Vous indiquez que le programme de Philippe Poutou synthétisé par le 4 pages « Un ouvrier candidat pour la rupture avec le capitalisme » ne comporte aucune entrée spécifique sur l’UE, ni même une seule mention. Pourtant, dans ce quatre-page parmi les points essentiels du programme d’urgence à mettre en oeuvre, nous revendiquons : « Une rupture internationaliste avec l’Union Européenne, pour une autre Europe, basée sur la solidarité des peuples contre l’exploitation et toutes les oppressions ».

Vous ajoutez que dans le programme du NPA pour les élections européennes de 2014, puisque « la coopération entre les peuples d’Europe est une nécessité historique », il ne serait pas question d’envisager une rupture avec l’UE. Pourtant, dans le Quatre pages distribué nationalement par le NPA dans cette dernière campagne européenne notre conclusion est à l’inverse !

Je cite le paragraphe dont le titre est « Non à l’Europe des multinationales et des spéculations financières » ou apparaît cette nécessité historique de coopération entre les peuples. « L’Europe capitaliste, l’Europe de la BCE est à l’opposé de cette perspective, elle en est la négation. » Plus loin, « L’UE n’est qu’un instrument pour les capitalistes afin de mener leur guerre économique en sacrifiant les peuples ». Et dans la partie « Prendre nos affaires en main, conquérir la démocratie », nous affirmions « Le combat contre le capitalisme inclut donc celui à mener contre les institutions de Bruxelles et Strasbourg. Une telle révolution passerait nécessairement par l’abrogation des traités qui régissent l’Union Européenne, la zone Euro et la BCE. A commencer par le traité de Maastricht et ses sinistres critères ou celui de Lisbonne. […] Nécessairement, il faudra en finir avec la politique de l’Europe forteresse, s’engager dans la voie de la coopération avec les autres peuples. Notre perspective, en rupture avec l’UE de Maastricht, est celle d'un processus constituant, démocratique, ouvrant la voie à un pacte de solidarité entre les peuples d’Europe, pour décider de la façon dont ils organisent leur coopération afin de satisfaire leurs besoins sociaux et environnementaux. […] Un gouvernement anti-austérité prendrait des mesures immédiates, inévitablement incompatibles avec l’UE et ses traités ». On pourrait citer bien d’autres passages, sur la fumisterie du parlement européen, etc…

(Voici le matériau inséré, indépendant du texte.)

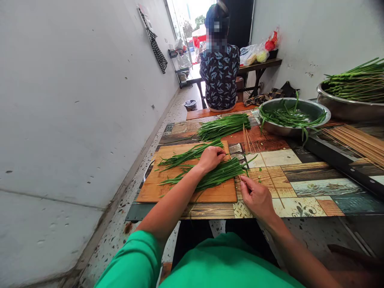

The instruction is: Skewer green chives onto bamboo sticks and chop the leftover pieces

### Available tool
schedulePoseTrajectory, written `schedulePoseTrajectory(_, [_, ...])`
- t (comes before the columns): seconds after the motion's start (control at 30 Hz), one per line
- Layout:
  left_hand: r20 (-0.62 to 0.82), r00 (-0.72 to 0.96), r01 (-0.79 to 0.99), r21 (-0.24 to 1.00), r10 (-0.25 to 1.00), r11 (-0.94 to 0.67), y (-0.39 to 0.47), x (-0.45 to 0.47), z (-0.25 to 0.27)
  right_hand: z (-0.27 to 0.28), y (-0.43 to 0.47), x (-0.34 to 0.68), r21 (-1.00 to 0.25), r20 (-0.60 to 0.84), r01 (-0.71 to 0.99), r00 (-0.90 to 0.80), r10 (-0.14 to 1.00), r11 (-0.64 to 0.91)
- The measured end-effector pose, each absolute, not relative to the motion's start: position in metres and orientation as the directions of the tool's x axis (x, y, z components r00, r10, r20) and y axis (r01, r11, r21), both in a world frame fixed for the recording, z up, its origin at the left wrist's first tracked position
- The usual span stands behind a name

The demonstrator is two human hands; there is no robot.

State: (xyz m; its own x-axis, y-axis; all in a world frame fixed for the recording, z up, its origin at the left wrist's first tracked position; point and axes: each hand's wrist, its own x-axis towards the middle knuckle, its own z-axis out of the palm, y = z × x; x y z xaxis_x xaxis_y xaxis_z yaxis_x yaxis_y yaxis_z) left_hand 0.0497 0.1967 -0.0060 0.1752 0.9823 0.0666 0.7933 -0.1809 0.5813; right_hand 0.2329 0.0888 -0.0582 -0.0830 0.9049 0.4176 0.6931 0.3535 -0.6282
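On a wooden cutting board (186,196) lie two groups of garlic chives, a smaller far bunch (192,154) and a larger near bunch (220,176). My left hand (211,159) reaches over the board between them, its fingertips pinched on chive ends at the board's right side. My right hand (257,197) is closed at the near bunch's right end, thumb and forefinger on a thin bamboo skewer whose length is partly hidden by the chives. Several loose skewers (246,140) lie on the table just beyond, and one long skewer (271,176) rests right of my right hand.
Behind the board is a thick chive bundle (225,126). To the right stand a metal bowl (277,130) with loose chives, a large knife (339,162), a skewer pile (360,140) and a basin (345,106) of skewered greens. A person (220,76) sits ahead, back turned.
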Motion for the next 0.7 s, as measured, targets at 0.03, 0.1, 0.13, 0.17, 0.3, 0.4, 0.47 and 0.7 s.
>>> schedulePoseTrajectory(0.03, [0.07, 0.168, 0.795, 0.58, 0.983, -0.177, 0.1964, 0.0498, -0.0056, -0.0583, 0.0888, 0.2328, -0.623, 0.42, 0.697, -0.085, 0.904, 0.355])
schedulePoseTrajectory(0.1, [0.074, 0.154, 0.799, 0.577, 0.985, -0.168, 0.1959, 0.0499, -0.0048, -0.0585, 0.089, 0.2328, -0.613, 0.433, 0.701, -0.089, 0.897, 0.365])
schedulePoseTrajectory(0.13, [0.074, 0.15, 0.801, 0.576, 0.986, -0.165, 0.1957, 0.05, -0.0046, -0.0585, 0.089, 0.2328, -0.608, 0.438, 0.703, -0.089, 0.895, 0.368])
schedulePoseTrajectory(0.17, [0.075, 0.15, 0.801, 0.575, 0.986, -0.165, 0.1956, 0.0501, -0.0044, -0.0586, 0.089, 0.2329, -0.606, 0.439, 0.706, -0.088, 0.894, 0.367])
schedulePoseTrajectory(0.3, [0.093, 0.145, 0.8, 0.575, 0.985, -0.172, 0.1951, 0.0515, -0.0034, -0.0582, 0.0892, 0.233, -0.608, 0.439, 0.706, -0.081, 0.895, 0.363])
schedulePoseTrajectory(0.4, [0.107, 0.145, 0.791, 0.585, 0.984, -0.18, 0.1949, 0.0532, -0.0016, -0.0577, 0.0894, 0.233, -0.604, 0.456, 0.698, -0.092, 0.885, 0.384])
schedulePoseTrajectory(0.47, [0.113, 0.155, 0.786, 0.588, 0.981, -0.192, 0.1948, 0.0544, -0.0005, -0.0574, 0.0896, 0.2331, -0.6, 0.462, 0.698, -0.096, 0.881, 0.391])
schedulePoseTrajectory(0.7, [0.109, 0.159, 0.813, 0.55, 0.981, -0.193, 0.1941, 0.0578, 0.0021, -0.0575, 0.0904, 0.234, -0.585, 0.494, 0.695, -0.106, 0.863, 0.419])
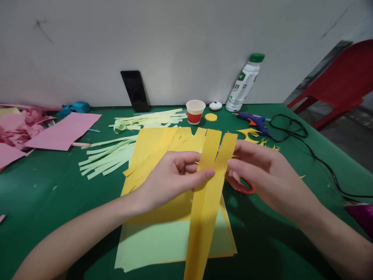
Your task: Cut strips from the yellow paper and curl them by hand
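Note:
A long strip of yellow paper point(201, 217) hangs upright in front of me, with a slit running down from its top edge. My left hand point(175, 175) pinches it, thumb on the front face and fingers behind. At the strip's right edge is my right hand point(262, 171), its fingers curled around scissors with a red handle point(247, 188). The blades are mostly hidden behind the paper; a small glint shows in the slit. Beneath both hands lie cut yellow sheets point(163, 210) on top of pale green sheets point(157, 245).
Fringed green paper point(110, 155) lies left, with pink paper point(64, 130) farther out. Along the wall stand a phone point(135, 91), paper cup point(195, 112) and leaning bottle point(244, 85). A glue gun point(255, 121) with black cord and yellow scraps point(249, 134) lie right.

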The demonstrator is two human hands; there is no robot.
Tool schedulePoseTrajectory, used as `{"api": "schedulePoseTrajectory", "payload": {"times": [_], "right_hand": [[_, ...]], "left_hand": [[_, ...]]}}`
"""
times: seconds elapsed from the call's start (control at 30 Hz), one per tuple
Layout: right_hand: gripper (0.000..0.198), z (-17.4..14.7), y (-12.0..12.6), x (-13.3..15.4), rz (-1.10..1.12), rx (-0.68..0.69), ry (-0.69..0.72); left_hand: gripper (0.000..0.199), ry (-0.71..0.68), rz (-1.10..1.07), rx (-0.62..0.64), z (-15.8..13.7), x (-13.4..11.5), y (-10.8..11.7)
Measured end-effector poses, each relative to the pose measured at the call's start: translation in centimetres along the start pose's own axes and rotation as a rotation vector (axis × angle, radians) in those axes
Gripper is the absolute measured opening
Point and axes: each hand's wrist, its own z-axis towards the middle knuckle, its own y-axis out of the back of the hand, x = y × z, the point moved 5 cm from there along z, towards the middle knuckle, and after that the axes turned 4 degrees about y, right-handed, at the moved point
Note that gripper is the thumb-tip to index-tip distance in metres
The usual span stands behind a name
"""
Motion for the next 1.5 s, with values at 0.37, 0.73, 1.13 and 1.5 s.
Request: {"api": "schedulePoseTrajectory", "payload": {"times": [0.37,0.73,1.13,1.5], "right_hand": [[0.017,0.6,1.4,-1.1,0.023,-0.181,-0.093],[0.02,1.8,1.9,-1.9,0.078,-0.018,-0.218],[0.02,-0.4,-1.0,-1.4,0.003,0.191,-0.177],[0.013,-0.4,-1.9,-0.4,0.028,0.176,-0.112]], "left_hand": [[0.03,-0.208,0.199,0.088,-0.4,-0.7,-1.6],[0.022,-0.174,0.223,0.417,0.0,0.4,-2.3],[0.033,-0.391,0.227,0.087,-0.8,-1.2,-1.1],[0.035,-0.47,0.24,0.152,-1.2,-1.3,-1.6]]}}
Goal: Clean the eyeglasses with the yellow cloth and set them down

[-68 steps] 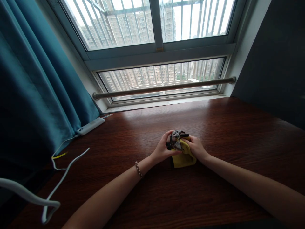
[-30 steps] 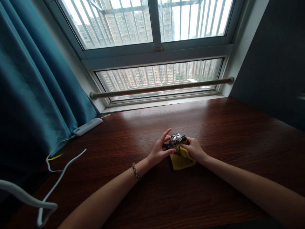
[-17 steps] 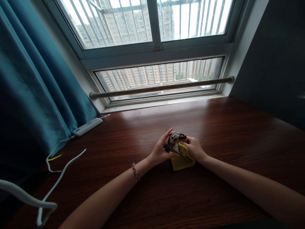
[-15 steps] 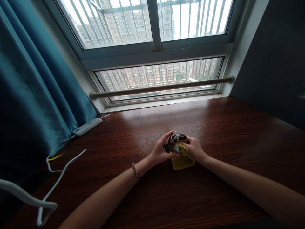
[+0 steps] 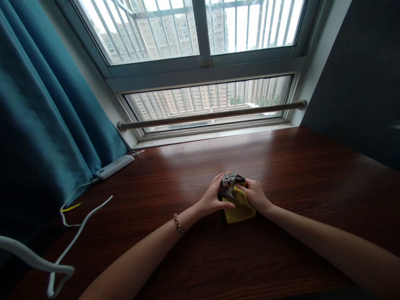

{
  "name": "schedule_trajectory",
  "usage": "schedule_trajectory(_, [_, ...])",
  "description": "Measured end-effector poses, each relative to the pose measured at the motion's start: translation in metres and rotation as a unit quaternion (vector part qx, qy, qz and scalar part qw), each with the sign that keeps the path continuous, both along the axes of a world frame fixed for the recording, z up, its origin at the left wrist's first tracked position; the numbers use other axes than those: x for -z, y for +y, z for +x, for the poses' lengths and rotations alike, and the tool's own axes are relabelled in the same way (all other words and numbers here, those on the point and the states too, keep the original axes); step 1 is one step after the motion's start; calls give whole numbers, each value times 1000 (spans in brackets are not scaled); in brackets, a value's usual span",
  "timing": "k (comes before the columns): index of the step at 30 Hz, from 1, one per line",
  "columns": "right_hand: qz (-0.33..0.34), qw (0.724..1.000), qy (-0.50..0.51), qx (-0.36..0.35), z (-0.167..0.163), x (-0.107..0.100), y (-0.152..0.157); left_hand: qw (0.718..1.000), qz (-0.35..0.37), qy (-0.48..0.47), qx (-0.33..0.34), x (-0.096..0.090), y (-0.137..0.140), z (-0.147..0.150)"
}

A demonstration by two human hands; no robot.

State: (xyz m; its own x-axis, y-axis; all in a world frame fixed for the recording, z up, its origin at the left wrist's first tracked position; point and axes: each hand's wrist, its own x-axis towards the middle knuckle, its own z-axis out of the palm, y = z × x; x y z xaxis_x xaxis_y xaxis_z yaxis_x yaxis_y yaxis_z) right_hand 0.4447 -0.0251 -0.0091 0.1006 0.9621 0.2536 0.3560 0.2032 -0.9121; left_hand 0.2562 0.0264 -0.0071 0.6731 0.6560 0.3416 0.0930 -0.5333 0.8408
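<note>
In the middle of the desk, a small shiny object [image 5: 229,186] with a curved, glassy, dark-and-clear surface and black edges is between my hands. Its exact kind I cannot make out. My left hand [image 5: 214,196] curves around its left side, fingers behind and thumb in front. A yellow cloth [image 5: 240,211] hangs below the object down to the desk. My right hand [image 5: 256,195] grips the cloth against the object's right side, thumb on top. The right fingers are mostly hidden behind the cloth and object. A beaded bracelet [image 5: 178,224] circles my left wrist.
The brown wooden desk [image 5: 175,175] reaches to a window with a metal rail [image 5: 212,117]. At the left are a blue curtain [image 5: 62,108], a white power strip [image 5: 114,166], white cables [image 5: 79,233] and a thin yellow strip [image 5: 71,207]. A dark wall [image 5: 368,83] stands right.
The shiny object has turned slightly in my hands, and the dark part that stuck out at its left now sits closer in. My left fingers have shifted a little; the right hand stays put.
</note>
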Motion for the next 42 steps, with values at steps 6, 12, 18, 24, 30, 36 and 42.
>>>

Ainsi, notre positionnement pour une autre Europe est cohérent avec les nombreuses campagnes que la LCR, puis le NPA ont toujours mené vigoureusement, avec d’autres, contre les institutions de l’UE. On peut discuter, et avoir été ou être toujours en désaccord avec notre manière d’articuler notre stratégie et notre argumentation sur l’UE et l’Europe que nous voulons, mais pour écarter les fausses polémiques et réfléchir ensemble, il aurait été utile de prendre ces éléments en compte. Cela aurait évité aux rédacteurs de cette note d’analyse à charge, de devoir reconnaître honnêtement lors du débat qu’ils organisaient à Paris le 25 mars et auquel nous avons été chaleureusement invités, que la brochure présidentielle détaillée que le NPA a éditée depuis, corrige heureusement leur première impression ! 

Recevez, chers camarades, nos meilleures salutations internationalistes.